[RAW DATA]:

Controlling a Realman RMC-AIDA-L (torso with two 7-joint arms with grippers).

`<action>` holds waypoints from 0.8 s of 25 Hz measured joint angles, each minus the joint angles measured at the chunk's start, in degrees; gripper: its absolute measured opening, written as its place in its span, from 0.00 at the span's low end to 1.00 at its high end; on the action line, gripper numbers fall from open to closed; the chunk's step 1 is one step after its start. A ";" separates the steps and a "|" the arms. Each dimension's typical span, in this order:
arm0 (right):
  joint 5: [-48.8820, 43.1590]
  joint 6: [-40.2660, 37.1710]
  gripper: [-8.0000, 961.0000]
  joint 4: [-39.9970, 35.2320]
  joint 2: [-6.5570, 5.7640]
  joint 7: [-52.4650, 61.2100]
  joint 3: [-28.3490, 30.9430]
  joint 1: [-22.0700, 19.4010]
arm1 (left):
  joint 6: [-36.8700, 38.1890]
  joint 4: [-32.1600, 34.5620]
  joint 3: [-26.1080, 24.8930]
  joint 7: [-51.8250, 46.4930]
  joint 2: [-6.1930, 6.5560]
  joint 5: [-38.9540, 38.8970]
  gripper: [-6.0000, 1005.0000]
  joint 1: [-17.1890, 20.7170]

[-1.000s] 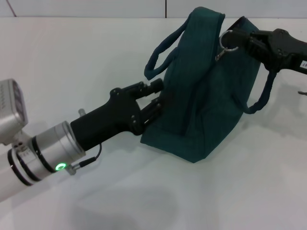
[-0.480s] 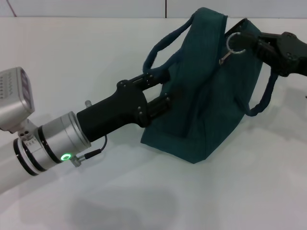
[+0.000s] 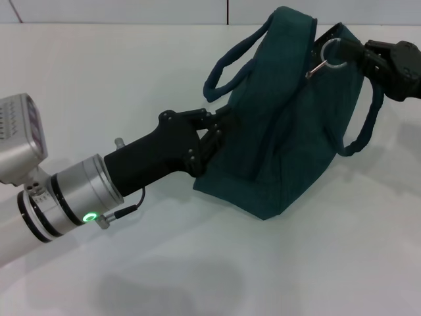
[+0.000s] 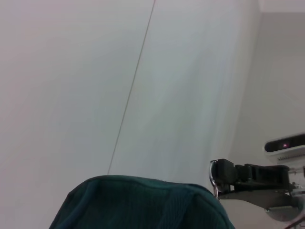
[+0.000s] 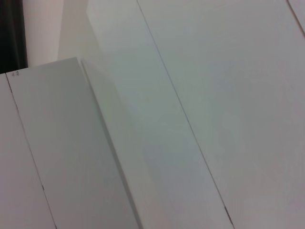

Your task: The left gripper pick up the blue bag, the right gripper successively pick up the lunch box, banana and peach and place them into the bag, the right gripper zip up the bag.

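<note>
The blue bag (image 3: 289, 131) stands on the white table (image 3: 99, 79), its top pulled toward the right. My left gripper (image 3: 216, 130) is pressed against the bag's left side, fingers closed on the fabric. My right gripper (image 3: 358, 54) is at the bag's top right corner, shut on the metal zipper ring (image 3: 331, 51). In the left wrist view the bag's top (image 4: 143, 205) shows, with the right gripper (image 4: 248, 174) and the zipper ring (image 4: 213, 176) beyond it. The lunch box, banana and peach are not in view.
One carry handle (image 3: 230, 62) loops out on the bag's left, the other (image 3: 365, 125) hangs on its right under my right arm. The right wrist view shows only white panels (image 5: 167, 119).
My right gripper has drawn the zipper ring further right. My left gripper's fingers, spread wide half a second ago, have closed on the bag's left side.
</note>
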 joint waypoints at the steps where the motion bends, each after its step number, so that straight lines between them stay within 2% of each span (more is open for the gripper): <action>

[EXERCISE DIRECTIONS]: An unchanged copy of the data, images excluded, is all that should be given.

[COMPLETED EXERCISE]:
Controlling a Realman RMC-AIDA-L (torso with two 7-joint arms with grippers).

`<action>` holds waypoints from 0.8 s of 25 Hz measured joint angles, each minus the joint angles measured at the chunk's start, in degrees; gripper: its absolute measured opening, written as its place in its span, from 0.00 at the span's low end to 1.00 at its high end; on the action line, gripper numbers fall from open to closed; the chunk's step 1 is one step after its start. A ";" separates the steps and a "|" the arms. Each dimension's typical span, in this order:
arm0 (right):
  joint 5: [-48.8820, 43.1590]
  joint 6: [-40.2660, 37.1710]
  gripper: [-8.0000, 961.0000]
  joint 4: [-39.9970, 35.2320]
  joint 2: [-6.5570, 5.7640]
  joint 7: [-52.4650, 61.2100]
  joint 3: [-28.3490, 30.9430]
  joint 1: [-22.0700, 19.4010]
arm1 (left):
  joint 6: [-36.8700, 38.1890]
  joint 4: [-32.1600, 34.5620]
  joint 3: [-26.1080, 24.8930]
  joint 7: [-51.8250, 46.4930]
  joint 2: [-6.1930, 6.5560]
  joint 5: [-38.9540, 38.8970]
  gripper: [-6.0000, 1005.0000]
  joint 1: [-17.1890, 20.7170]

[-1.000s] 
[-0.480s] 
[+0.000s] 
[+0.000s] 
[+0.000s] 

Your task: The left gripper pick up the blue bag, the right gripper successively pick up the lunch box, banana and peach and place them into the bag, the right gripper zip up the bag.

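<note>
The blue bag (image 3: 289, 131) stands on the white table (image 3: 99, 79), its top pulled toward the right. My left gripper (image 3: 216, 130) is pressed against the bag's left side, fingers closed on the fabric. My right gripper (image 3: 358, 54) is at the bag's top right corner, shut on the metal zipper ring (image 3: 331, 51). In the left wrist view the bag's top (image 4: 143, 205) shows, with the right gripper (image 4: 248, 174) and the zipper ring (image 4: 213, 176) beyond it. The lunch box, banana and peach are not in view.
One carry handle (image 3: 230, 62) loops out on the bag's left, the other (image 3: 365, 125) hangs on its right under my right arm. The right wrist view shows only white panels (image 5: 167, 119).
My right gripper has drawn the zipper ring further right. My left gripper's fingers, spread wide half a second ago, have closed on the bag's left side.
</note>
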 joint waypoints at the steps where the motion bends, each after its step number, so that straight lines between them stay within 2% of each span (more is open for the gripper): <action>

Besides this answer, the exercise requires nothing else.